Blizzard risks falling into repetition and tautology with its recent output. If it was to re-frame its current properties into new genres, particularly single-player, then a lot of misplaced fans and interest could be revived. Primarily, Diablo finds a lot of overlap with Souls games, especially considering both series epic boss battles and open-ended character customization. Instead of Diablo 4, the usage of the Diablo property for a new, demanding genre would be more exciting.
It’s unlikely, sure. MMOs, particularly successful ones, last for a long, long time. Take Final Fantasy XI, for example, which still boasts a subscription fee and regular updates. MMO titles like Ultima Online and Everquest are still going, too, so why would Blizzard intentionally kill World of Warcraft with a direct competitor? Battle for Azeroth, World of Warcraft’s expansion, seems to be leaking subscribers, with it looking like the least popular expansion in the game’s history.
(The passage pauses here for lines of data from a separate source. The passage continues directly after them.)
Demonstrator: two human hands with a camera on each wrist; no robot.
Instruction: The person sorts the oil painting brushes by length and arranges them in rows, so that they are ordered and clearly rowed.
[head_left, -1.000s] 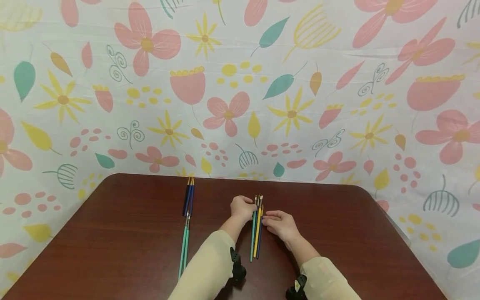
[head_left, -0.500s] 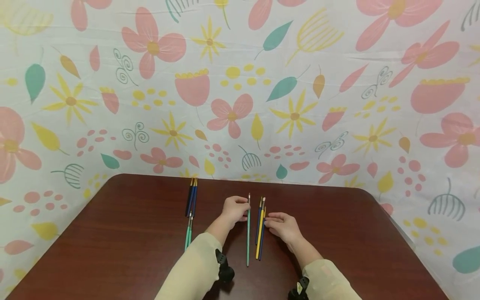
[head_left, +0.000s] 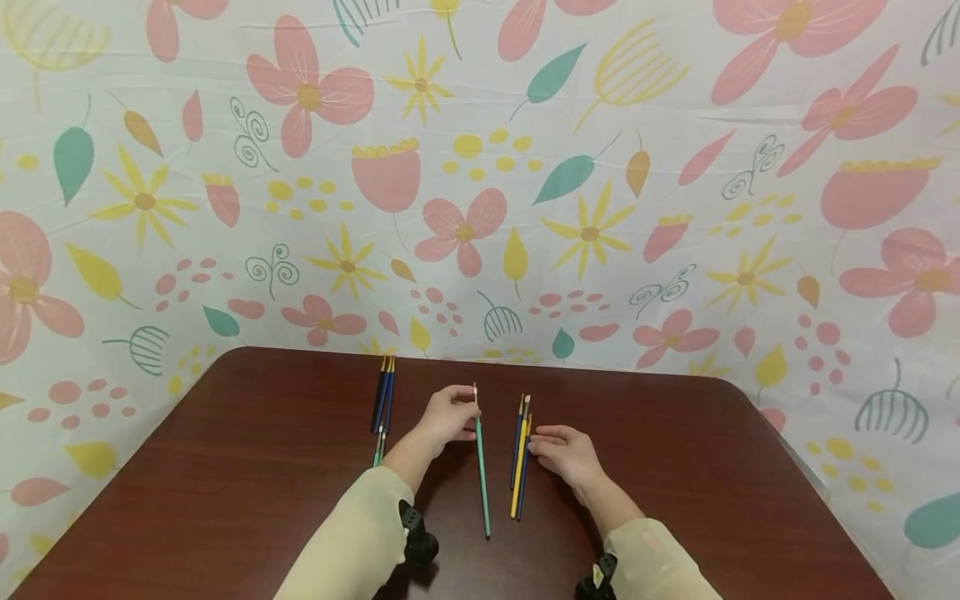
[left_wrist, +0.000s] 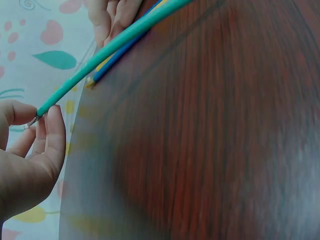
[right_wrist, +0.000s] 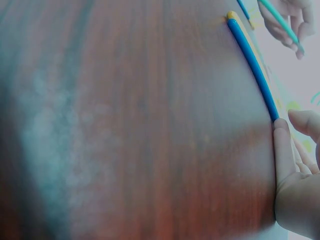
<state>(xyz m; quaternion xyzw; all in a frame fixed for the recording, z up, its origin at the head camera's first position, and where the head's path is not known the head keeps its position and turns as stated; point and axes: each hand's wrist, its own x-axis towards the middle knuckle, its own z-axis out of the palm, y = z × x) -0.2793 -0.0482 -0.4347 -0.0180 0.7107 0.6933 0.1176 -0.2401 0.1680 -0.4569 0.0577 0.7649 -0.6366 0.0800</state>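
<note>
Left hand [head_left: 446, 418] pinches green paintbrush [head_left: 482, 479] near its bristles, seemingly to hold it clear of desk [head_left: 262, 475], right hand [head_left: 570, 456] loosely spread, touching blue paintbrush [right_wrist: 254, 68], perhaps steadying it

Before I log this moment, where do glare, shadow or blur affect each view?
Head view: fairly even light, the yellow brush distinct; left wrist view: pale glare on the table at lower right, a soft shadow line beside the green brush; right wrist view: hazy glare at left, wood grain blurred.
</note>
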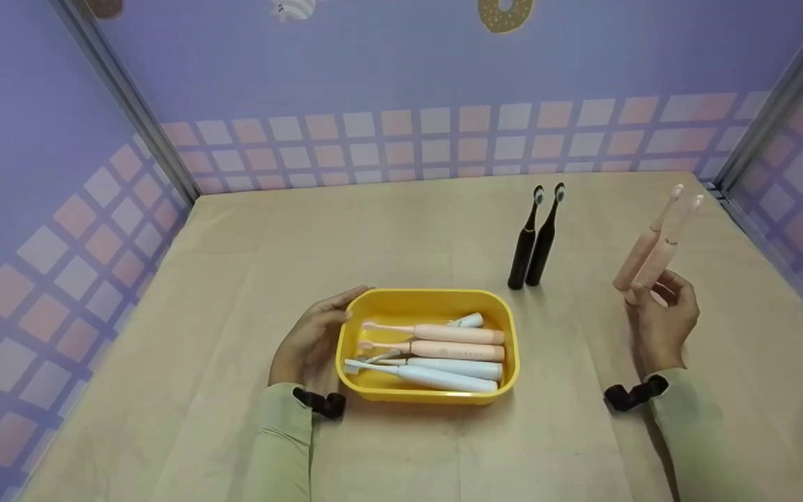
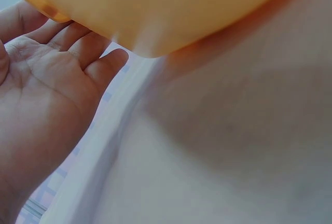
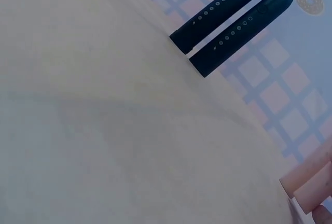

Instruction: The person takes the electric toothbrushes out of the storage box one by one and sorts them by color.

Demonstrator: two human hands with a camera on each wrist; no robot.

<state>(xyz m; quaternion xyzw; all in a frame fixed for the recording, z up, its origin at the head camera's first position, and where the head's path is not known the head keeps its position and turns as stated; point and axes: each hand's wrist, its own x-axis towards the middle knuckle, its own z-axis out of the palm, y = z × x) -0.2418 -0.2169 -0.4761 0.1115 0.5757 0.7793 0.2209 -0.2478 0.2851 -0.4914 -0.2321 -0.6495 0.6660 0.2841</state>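
Observation:
My left hand (image 1: 309, 338) grips the left end of a yellow bin (image 1: 429, 397), thumb at the rim and fingers along the outside wall. Two pink electric toothbrushes (image 1: 459, 351) lie in the bin among several white ones (image 1: 447, 378), one partly hidden underneath. At the right, two more pink electric toothbrushes stand upright side by side. My right hand (image 1: 668, 324) pinches the nearer pink electric toothbrush (image 1: 658, 259) low on its handle; the farther pink toothbrush (image 1: 635, 259) is right behind it. In the right wrist view, only a fingertip (image 3: 322, 215) shows below their bases.
Two black electric toothbrushes (image 1: 541, 247) stand upright between the bin and my right hand. A beige cloth (image 1: 346, 237) covers the table. Purple panels with a checked band (image 1: 401, 132) close off the back and sides, with metal posts (image 1: 129, 97) at the corners.

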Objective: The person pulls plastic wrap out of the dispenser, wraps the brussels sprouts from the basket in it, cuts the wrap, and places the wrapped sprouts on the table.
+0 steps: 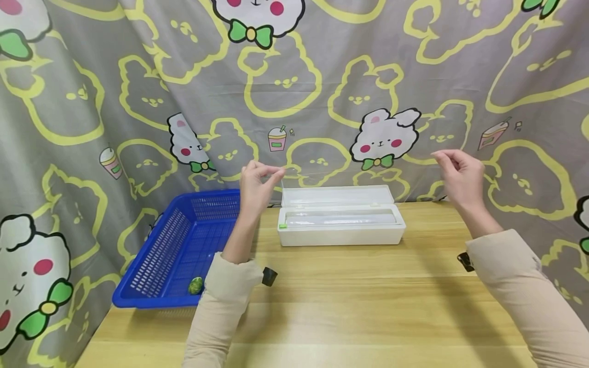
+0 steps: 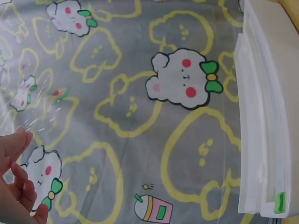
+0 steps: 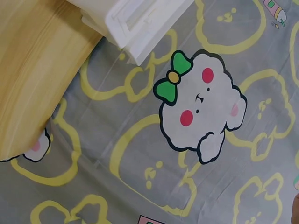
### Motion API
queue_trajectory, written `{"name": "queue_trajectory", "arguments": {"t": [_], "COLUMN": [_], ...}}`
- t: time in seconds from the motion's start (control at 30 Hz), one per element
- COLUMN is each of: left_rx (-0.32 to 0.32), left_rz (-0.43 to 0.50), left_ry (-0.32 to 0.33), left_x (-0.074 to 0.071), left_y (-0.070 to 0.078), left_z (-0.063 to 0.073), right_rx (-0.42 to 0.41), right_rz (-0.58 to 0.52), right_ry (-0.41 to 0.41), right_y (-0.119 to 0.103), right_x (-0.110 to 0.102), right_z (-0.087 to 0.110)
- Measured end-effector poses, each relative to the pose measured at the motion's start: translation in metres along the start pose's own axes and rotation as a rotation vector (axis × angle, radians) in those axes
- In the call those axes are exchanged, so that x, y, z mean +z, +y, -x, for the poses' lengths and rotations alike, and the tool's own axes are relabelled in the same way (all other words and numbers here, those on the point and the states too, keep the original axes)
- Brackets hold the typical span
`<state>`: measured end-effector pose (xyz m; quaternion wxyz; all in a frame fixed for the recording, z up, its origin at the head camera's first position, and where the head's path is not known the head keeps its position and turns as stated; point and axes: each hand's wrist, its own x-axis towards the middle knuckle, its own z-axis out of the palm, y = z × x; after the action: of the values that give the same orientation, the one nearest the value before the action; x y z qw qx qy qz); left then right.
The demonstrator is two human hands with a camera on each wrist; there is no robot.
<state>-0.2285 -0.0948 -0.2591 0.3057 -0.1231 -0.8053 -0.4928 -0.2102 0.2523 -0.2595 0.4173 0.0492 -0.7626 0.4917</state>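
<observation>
Clear cling film (image 2: 41, 122) stretches faintly between the two raised hands, glinting near the left fingertips in the left wrist view. My left hand (image 1: 258, 188) pinches one side of it between thumb and forefinger, above the left end of a white dispenser box (image 1: 340, 236). Higher and to the right, my right hand (image 1: 462, 176) pinches the other side. Only a sliver of that hand shows in the right wrist view. The box's lid (image 1: 338, 195) is tipped back, and a roll of cling film (image 1: 340, 219) lies inside.
A blue plastic basket (image 1: 158, 300) stands at the left, partly behind the left arm. In it lies a small round green item (image 1: 195, 285), too small to identify surely. Beneath is a wooden table (image 1: 349, 306). A patterned grey curtain (image 1: 317, 61) hangs behind.
</observation>
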Motion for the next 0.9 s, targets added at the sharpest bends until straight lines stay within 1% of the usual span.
{"name": "queue_trajectory", "arguments": {"t": [0.07, 0.17, 0.23, 0.33, 0.5, 0.7, 0.9], "left_rx": [0.006, 0.029, 0.046, 0.065, 0.066, 0.085, 0.106], "left_rz": [-0.007, -0.011, -0.010, 0.003, 0.027, 0.023, 0.034], "left_ry": [0.002, 0.003, 0.002, -0.009, -0.031, -0.052, -0.054], "left_x": [-0.002, -0.004, -0.005, -0.007, -0.010, -0.011, -0.015], "left_y": [0.001, 0.002, 0.002, 0.002, 0.000, -0.003, -0.007], "left_z": [0.003, 0.007, 0.011, 0.019, 0.037, 0.056, 0.074], "right_rx": [-0.007, -0.016, -0.021, -0.022, -0.011, -0.023, -0.001], "right_rz": [0.011, 0.020, 0.007, -0.014, -0.005, -0.017, -0.037], "right_ry": [0.000, 0.006, 0.010, 0.009, 0.005, 0.010, -0.021], "right_y": [0.004, 0.017, 0.025, 0.029, 0.029, 0.031, 0.034], "right_x": [-0.001, -0.003, -0.005, -0.009, -0.016, -0.024, -0.031], "right_z": [0.001, 0.001, 0.002, 0.007, 0.024, 0.047, 0.068]}}
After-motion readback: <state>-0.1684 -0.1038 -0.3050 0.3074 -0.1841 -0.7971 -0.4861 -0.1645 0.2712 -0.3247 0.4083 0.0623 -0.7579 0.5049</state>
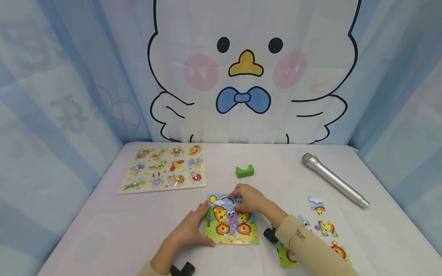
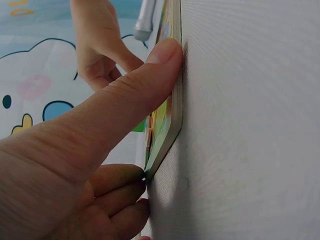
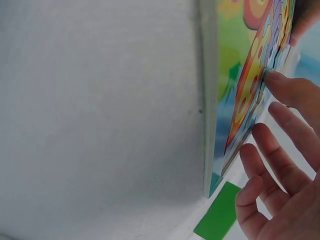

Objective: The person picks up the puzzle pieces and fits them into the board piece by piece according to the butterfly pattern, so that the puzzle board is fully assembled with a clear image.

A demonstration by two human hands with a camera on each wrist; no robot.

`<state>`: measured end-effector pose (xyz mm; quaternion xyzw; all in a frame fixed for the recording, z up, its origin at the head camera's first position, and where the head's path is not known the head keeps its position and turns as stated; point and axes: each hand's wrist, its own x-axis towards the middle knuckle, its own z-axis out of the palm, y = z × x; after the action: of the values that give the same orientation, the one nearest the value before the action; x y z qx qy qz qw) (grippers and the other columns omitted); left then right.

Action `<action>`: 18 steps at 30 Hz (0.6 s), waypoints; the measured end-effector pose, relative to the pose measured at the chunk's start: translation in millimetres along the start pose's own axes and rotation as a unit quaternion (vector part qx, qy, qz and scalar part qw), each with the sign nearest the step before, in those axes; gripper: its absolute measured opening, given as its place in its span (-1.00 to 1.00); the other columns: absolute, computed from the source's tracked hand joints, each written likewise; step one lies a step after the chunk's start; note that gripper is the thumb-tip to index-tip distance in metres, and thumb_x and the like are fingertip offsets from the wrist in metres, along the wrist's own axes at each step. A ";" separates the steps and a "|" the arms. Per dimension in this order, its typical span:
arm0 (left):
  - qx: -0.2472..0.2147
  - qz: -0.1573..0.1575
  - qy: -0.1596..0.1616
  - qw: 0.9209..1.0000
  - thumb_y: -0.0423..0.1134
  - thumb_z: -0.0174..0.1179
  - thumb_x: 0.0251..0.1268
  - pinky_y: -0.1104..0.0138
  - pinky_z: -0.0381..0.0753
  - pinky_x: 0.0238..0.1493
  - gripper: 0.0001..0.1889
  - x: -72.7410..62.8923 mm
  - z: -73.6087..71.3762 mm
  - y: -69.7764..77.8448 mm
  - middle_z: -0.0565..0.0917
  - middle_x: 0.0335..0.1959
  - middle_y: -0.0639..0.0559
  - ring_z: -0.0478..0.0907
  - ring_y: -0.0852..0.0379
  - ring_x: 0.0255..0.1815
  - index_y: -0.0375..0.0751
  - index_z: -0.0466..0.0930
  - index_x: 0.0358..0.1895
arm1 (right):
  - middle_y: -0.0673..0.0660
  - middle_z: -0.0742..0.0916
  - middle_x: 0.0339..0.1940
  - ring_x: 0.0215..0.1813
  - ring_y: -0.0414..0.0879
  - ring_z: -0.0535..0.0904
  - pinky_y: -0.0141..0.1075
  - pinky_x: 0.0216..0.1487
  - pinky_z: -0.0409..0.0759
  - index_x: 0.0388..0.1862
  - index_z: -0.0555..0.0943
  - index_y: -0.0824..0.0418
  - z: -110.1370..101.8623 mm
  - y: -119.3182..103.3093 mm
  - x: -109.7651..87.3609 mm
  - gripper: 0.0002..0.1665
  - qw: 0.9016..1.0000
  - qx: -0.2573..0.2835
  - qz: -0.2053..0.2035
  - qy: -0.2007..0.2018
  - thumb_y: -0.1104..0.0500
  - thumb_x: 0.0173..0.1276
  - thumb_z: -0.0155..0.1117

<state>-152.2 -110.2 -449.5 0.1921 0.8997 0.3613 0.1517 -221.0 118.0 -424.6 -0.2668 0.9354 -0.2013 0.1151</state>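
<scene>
A square butterfly jigsaw puzzle [image 1: 230, 234] in a shallow tray lies flat before me, its picture mostly covered with pieces. My left hand [image 1: 193, 226] is spread at its lower left corner, thumb against the near edge and fingertips along the left side. In the left wrist view the thumb [image 2: 162, 52] presses the tray's rim. Over the upper right of the picture, my right hand [image 1: 250, 198] touches the pieces with thumb and fingertips. In the right wrist view its fingers [image 3: 275, 155] are loosely bent and spread beside the far edge, the thumb tip on the surface.
Several loose jigsaw pieces [image 1: 317, 206] lie to the right, some partly behind my right sleeve [image 1: 307, 241]. Farther right is a silver microphone [image 1: 336, 182]. A green arch block [image 1: 244, 171] stands behind the puzzle. An insect puzzle board [image 1: 164, 168] lies back left.
</scene>
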 end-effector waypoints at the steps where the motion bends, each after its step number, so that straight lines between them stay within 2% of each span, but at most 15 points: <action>1: -0.001 -0.001 0.000 1.000 0.00 0.52 -0.38 -0.12 -0.12 0.35 0.14 -0.1 0.0 0.0 0.04 0.41 -0.27 -0.07 -0.22 0.40 -0.44 0.10 0.34 | -0.03 0.57 -0.28 -0.29 -0.18 0.41 -0.26 -0.19 0.49 -0.09 0.67 0.13 0.2 0.3 -0.3 -0.60 1.000 0.004 0.002 0.001 0.11 0.04 0.44; 10: -0.004 -0.006 -0.001 1.000 0.00 0.52 -0.38 -0.10 -0.13 0.36 0.14 -0.4 0.6 1.5 0.04 0.41 -0.26 -0.08 -0.21 0.41 -0.43 0.10 0.34 | 0.02 0.61 -0.26 -0.26 -0.12 0.47 -0.23 -0.20 0.49 -0.08 0.65 0.18 -2.0 2.1 -10.8 -0.59 0.999 0.040 -0.010 0.027 0.12 0.04 0.43; 18: 0.003 -0.005 0.007 1.000 0.02 0.53 -0.42 -0.10 -0.11 0.36 0.15 0.3 1.4 0.6 0.05 0.41 -0.25 -0.06 -0.20 0.41 -0.42 0.11 0.34 | 0.02 0.62 -0.23 -0.20 -0.09 0.49 -0.24 -0.19 0.50 -0.05 0.64 0.15 -9.2 11.6 -25.9 -0.55 0.997 0.058 0.001 0.055 0.09 0.03 0.44</action>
<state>-151.7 -108.8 -450.1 0.1854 0.9030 0.3587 0.1468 -207.7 144.0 -418.7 -0.2474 0.9274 -0.2695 0.0786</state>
Starcraft hasn’t seen much love, though. The RTS genre isn’t as popping as it was when the game released in 2010, so it would be a real surprise to see Blizzard re-declare its dominance of MMOs outside of Warcraft. Starcraft’s three factions, varied classes, deep lore, and established fanbase makes it the perfect property for Blizzard to adapt.
Despite the unlikelihood of this, we all secretly hope Blizzard eventually bites the bullet and makes a brand-new MMO title. With a new engine, a new set of lore, and a fresh start, a lot of the studio’s lingering issues would be swept away. However, this is unlikely, especially concerning Blizzard’s recent design choices for World of Warcraft: can a consumer trust a studio with a new MMO title? Could Blizzard recapture the World of Warcraft magic under a new banner? Signs point to no, but if they do, another 15 years of MMO dominance is assured.
With Diablo 3 likely receiving its last port for Nintendo Switch, Blizzard needs to show some love to Diablo.
Rumors circulated for a while that this Blizzcon would be very Diablo-themed, but the studio has disappointingly downplayed these expectations. Despite that, our fingers are still crossed - we want to grind some RNG loot, Blizz!